■ Exercise directions: Give a verbatim quotation of every record.

■ Source material:
──────────

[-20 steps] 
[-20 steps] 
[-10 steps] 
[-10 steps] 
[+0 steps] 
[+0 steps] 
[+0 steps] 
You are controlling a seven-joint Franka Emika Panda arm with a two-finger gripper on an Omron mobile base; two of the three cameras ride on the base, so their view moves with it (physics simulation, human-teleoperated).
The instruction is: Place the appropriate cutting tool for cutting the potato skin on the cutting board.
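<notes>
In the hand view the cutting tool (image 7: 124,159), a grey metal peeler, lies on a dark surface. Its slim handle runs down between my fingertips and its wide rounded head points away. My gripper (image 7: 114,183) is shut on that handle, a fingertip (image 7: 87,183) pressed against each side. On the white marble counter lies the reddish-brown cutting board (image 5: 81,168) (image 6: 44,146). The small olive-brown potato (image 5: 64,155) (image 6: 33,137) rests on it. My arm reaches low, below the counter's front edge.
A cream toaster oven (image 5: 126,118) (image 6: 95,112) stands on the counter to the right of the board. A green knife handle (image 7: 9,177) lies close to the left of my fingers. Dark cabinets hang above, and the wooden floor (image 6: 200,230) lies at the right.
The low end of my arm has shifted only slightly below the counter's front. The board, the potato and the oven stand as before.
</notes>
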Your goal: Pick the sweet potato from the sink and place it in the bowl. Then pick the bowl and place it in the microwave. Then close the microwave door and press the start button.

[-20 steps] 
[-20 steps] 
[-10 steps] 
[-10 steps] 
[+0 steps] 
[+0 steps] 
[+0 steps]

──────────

■ Response area:
[-20 steps] 
[-20 steps] 
[-10 steps] 
[-10 steps] 
[+0 steps] 
[+0 steps] 
[+0 steps] 
You are controlling a seven-joint Franka Emika Panda arm with a two-finger gripper on an Omron mobile base; two of the three cameras ride on the base, so their view moves with it (physics simulation, human-teleoperated).
The instruction is: Place the appropriate cutting tool for cutting the potato skin on the cutting board.
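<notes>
In the hand view the cutting tool (image 7: 124,159), a grey metal peeler, lies on a dark surface. Its slim handle runs down between my fingertips and its wide rounded head points away. My gripper (image 7: 114,183) is shut on that handle, a fingertip (image 7: 87,183) pressed against each side. On the white marble counter lies the reddish-brown cutting board (image 5: 81,168) (image 6: 44,146). The small olive-brown potato (image 5: 64,155) (image 6: 33,137) rests on it. My arm reaches low, below the counter's front edge.
A cream toaster oven (image 5: 126,118) (image 6: 95,112) stands on the counter to the right of the board. A green knife handle (image 7: 9,177) lies close to the left of my fingers. Dark cabinets hang above, and the wooden floor (image 6: 200,230) lies at the right.
The low end of my arm has shifted only slightly below the counter's front. The board, the potato and the oven stand as before.
</notes>
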Your goal: Pick the sweet potato from the sink and place it in the bowl. Then pick the bowl and place it in the microwave. Then close the microwave door and press the start button.

[-20 steps] 
[-20 steps] 
[-10 steps] 
[-10 steps] 
[+0 steps] 
[+0 steps] 
[+0 steps]

That finishes the answer to the exercise.